I frowned. None of this made sense. "Did you ever find out where she learned to do that or where she got the combat enhancements?"
"Grandmother Kolbe taught her to shoot and fight when she was a pup. The wetware was late-war Döbian custom, real boutique shit." Vika lowered her voice. "Rumor has it Grandfather Braverhund gave all his children basic warhund augmentation when they were little. Then when they were adults he offered to upgrade them the rest of the way."
Augmenting a minor was illegal and incredibly dangerous. I found myself wondering how he had even gotten his hands on that kind of hardware in the first place. I had been augmented at birth, but I was a demi-human. We were different, built from the ground up to be compatible. "Why in hell would he do that?" I asked.
"Integration." Vika answered. "Start them young and by the time they're adults they've already had ten years to get used to the wetware. But I think it's more than that. I think he passed it on to his children somehow and they passed it on to their children."
"Like, organically?" I asked, not believing what I was hearing. Genetic engineering was one thing. It made sense for those traits to be passed along. But wetware had physical components. "You're talking about inheriting warhund traits? That's impossible!"
Vika shrugged. "I'm no scientist. But my sister never served and never was augmented, but we are aging at the same reduced rate. Without wetware she should be reaching the end of her natural lifespan. The same with the rest of our cousins. Haven't you ever wondered why nobody from that side of the family ever seems to get sick? When's the last time one of them had a heart attack, or a cancer scare?"
I was about to argue but then I realized she was right. I just hadn't noticed it because I didn't grow up around normal hunds. I couldn't even remember a single time when one of them had suffered a major illness or an injury that hadn't healed completely. "We will talk more about this later." I promised, my head spinning from all this new information. "I have to suit up."
Vika led me to the locker room and started getting into her air conditioned patrol uniform. "You see what I mean now, about not looking at people the same way."
"Yeah." I admitted as I struggled into the tight moisture wicking base layer of my uniform. "That's insane. How did I never hear about any of this?"
"You probably never thought to ask and we don't really talk about it. Plus people usually only notice things that aren't to their benefit of liking.
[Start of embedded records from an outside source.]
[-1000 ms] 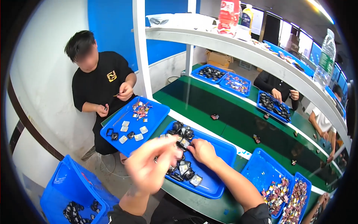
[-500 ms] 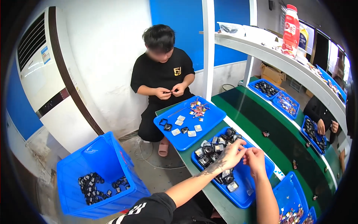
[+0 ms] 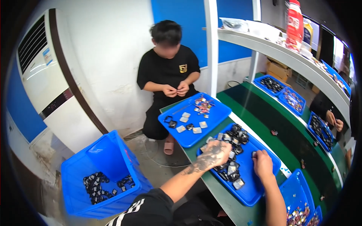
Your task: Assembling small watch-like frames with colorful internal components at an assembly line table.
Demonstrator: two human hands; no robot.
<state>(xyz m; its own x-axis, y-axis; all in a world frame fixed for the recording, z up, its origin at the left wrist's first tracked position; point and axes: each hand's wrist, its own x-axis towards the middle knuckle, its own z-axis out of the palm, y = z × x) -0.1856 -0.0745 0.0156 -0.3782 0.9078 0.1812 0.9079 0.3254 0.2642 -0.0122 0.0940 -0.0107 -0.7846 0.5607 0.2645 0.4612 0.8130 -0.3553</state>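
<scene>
In front of me a blue tray (image 3: 249, 197) holds a heap of small black camera-like units (image 3: 236, 136) with round lenses and pale square faces. My left hand (image 3: 218, 152), its forearm tattooed, lies over the near-left side of this heap. Its fingers are curled, and the hand hides whatever is in them. Over the tray's right side, apart from the heap, my right hand (image 3: 263, 164) is closed in a pinch. A small dark piece (image 3: 254, 154) shows at its fingertips; its kind is too small to make out.
Across from me a person in black (image 3: 167, 69) handles something small above another blue tray (image 3: 181, 140). A deep blue bin (image 3: 137, 188) with black parts stands at my left. A green conveyor belt (image 3: 260, 122) runs at right, under a white shelf (image 3: 264, 42). Another blue tray (image 3: 296, 188) holds small colourful parts.
My hands, close together before, have moved apart: the left went left onto the heap, the right slightly right and down. The view has shifted a little.
</scene>
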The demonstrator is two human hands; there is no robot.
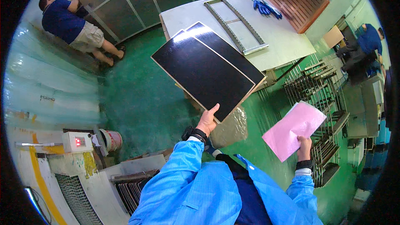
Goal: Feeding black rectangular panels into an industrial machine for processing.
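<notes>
My left hand (pixel 207 121) grips the near corner of a glossy black panel (pixel 202 75) with a thin pale edge, thumb on top and fingers hidden beneath. Under or behind it, a second black panel (pixel 233 52) shows along its far right side; whether my hand holds that one too, I cannot tell. Out to the right, my right hand (pixel 304 146) is closed on the lower edge of a pink sheet (pixel 293 130), with a paler layer along its far edge. The two hands are well apart.
Ahead stands a white table (pixel 183 14) with a metal rack frame (pixel 237 25), blue gloves (pixel 266 8) and a brown slotted board (pixel 296 0). Metal racks (pixel 321 87) fill the right. A control box (pixel 77 141) and bucket (pixel 111 139) are at left. Two people work farther off.
</notes>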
What we like about the world around us we just accept as normal, even when it's not." Vika said sagely.
"Too true." I said as I zipped up my stab vest. The material felt different than the one I had been issued. It wasn't rigid, for one thing. "What do you make of this?" I asked.
Vika pulled a double edged knife from her plate carrier and gave it an experimental poke before I could protest. Nothing seemed to happen but as soon as the knife made contact she yelped in pain and leaped backward. "Fuck that hurt!" She growled as the knife hit the ground. "My whole hand is numb! That thing shocked the shit out of me!"
I looked down at the black stab vest. Apparently it had some kind of defensive mechanism built in. I decided to ask Simon about that later as I pulled on the blue cargo pants and button down shirt that completed my uniform. Finally I stepped into my black synthetic leather boots and pressed the button to auto tension then lock the Kevlar laces in place.
"I'm getting some feeling back." Vika told me as she pumped her hand open and closed trying to restore sensation to it. "Unfortunately that feeling is pain. And lots of it." She grimaced. "That thing packs a punch. Come on, I'll show you to the armory."